- **REQUIRED WORK**
The output should contain the listing word for word and no pictures.

* * *

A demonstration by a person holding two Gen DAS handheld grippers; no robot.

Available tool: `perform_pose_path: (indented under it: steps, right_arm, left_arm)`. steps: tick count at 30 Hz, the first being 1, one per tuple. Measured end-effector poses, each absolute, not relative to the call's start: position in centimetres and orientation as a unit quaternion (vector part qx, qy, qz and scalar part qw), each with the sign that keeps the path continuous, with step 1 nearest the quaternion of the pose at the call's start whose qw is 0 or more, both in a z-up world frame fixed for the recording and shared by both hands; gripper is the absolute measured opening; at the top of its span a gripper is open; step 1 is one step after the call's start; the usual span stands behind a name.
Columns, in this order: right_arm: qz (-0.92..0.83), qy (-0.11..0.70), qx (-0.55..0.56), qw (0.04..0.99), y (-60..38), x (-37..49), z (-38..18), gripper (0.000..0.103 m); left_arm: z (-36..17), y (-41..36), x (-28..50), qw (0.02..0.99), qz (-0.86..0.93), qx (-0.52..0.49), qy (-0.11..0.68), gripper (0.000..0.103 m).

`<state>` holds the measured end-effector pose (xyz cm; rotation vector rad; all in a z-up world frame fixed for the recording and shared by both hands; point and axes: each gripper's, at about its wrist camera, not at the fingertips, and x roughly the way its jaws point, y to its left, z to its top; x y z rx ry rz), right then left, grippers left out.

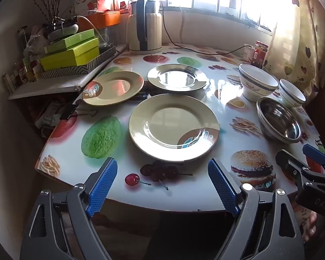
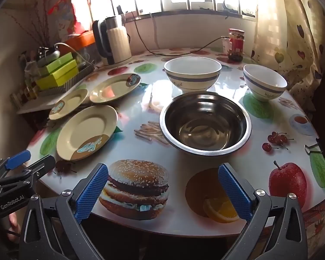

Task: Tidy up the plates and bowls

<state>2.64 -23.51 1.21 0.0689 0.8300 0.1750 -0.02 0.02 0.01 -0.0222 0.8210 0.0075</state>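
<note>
Three cream plates with a brown and blue motif lie apart on the table: a near plate [image 1: 173, 127] [image 2: 86, 132], a far left plate [image 1: 113, 87] [image 2: 68, 103] and a far middle plate [image 1: 177, 77] [image 2: 115, 87]. A steel bowl [image 1: 279, 120] [image 2: 205, 122] sits to the right, with a large white blue-banded bowl [image 1: 257, 82] [image 2: 192, 73] and a smaller one [image 1: 292, 93] [image 2: 264, 82] behind it. My left gripper [image 1: 162, 186] is open and empty at the table's near edge, before the near plate. My right gripper [image 2: 162, 191] is open and empty, before the steel bowl.
The round table [image 1: 205, 197] has a glossy food-print cover. A kettle [image 1: 144, 26] with a cord, a red jar [image 2: 236, 44] and stacked green boxes [image 1: 71, 49] on a side shelf stand at the back. A curtain [image 2: 292, 32] hangs at right.
</note>
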Motion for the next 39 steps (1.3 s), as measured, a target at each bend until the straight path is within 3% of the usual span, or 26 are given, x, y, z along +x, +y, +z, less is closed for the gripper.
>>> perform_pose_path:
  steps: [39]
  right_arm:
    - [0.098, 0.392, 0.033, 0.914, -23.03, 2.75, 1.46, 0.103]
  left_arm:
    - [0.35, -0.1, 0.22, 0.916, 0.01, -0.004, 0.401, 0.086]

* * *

- **OUTPUT BELOW**
A demonstration by a person holding two Gen DAS handheld grippers; no robot.

Available tool: `perform_pose_path: (indented under it: steps, right_arm, left_arm)`. steps: tick count at 30 Hz, the first being 1, one per tuple. Measured end-effector poses, each absolute, not relative to the call's start: position in centimetres and orientation as a unit quaternion (vector part qx, qy, qz and scalar part qw), each with the sign that keeps the path continuous, with step 1 nearest the quaternion of the pose at the call's start whose qw is 0 or more, both in a z-up world frame fixed for the recording and shared by both hands; gripper is the absolute measured opening; at the top of its span a gripper is open; step 1 is one step after the call's start; the usual span stands behind a name.
Columns, in this order: right_arm: qz (-0.92..0.83), qy (-0.11..0.70), qx (-0.55..0.56), qw (0.04..0.99), y (-60..38), x (-37..49), z (-38..18), gripper (0.000..0.103 m); left_arm: z (-36..17), y (-41..36), x (-28..50), qw (0.02..0.99), qz (-0.86..0.93), qx (-0.52..0.49), qy (-0.11..0.68), gripper (0.000..0.103 m).

`<state>` holds the measured end-effector pose (xyz cm; rotation vector rad; all in a z-up world frame fixed for the recording and shared by both hands; point and axes: each gripper's, at about its wrist camera, not at the fingertips, and x roughly the way its jaws point, y to its left, z to its top; x y z rx ry rz), right then left, grippers left out.


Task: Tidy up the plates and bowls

<state>2.64 -23.51 1.21 0.0689 0.8300 0.1750 -0.02 0.02 0.01 -0.0222 0.8210 0.0075</state>
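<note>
Three cream plates with a brown and blue motif lie apart on the table: a near plate [image 1: 173, 127] [image 2: 86, 132], a far left plate [image 1: 113, 87] [image 2: 68, 103] and a far middle plate [image 1: 177, 77] [image 2: 115, 87]. A steel bowl [image 1: 279, 120] [image 2: 205, 122] sits to the right, with a large white blue-banded bowl [image 1: 257, 82] [image 2: 192, 73] and a smaller one [image 1: 292, 93] [image 2: 264, 82] behind it. My left gripper [image 1: 162, 186] is open and empty at the table's near edge, before the near plate. My right gripper [image 2: 162, 191] is open and empty, before the steel bowl.
The round table [image 1: 205, 197] has a glossy food-print cover. A kettle [image 1: 144, 26] with a cord, a red jar [image 2: 236, 44] and stacked green boxes [image 1: 71, 49] on a side shelf stand at the back. A curtain [image 2: 292, 32] hangs at right.
</note>
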Motion for the next 39 steps (1.3 s), as measured, a target at each bend until the straight path is within 3% of the usual span, or 26 are given, x, y, z along +x, +y, +z, less is closed for the gripper.
>>> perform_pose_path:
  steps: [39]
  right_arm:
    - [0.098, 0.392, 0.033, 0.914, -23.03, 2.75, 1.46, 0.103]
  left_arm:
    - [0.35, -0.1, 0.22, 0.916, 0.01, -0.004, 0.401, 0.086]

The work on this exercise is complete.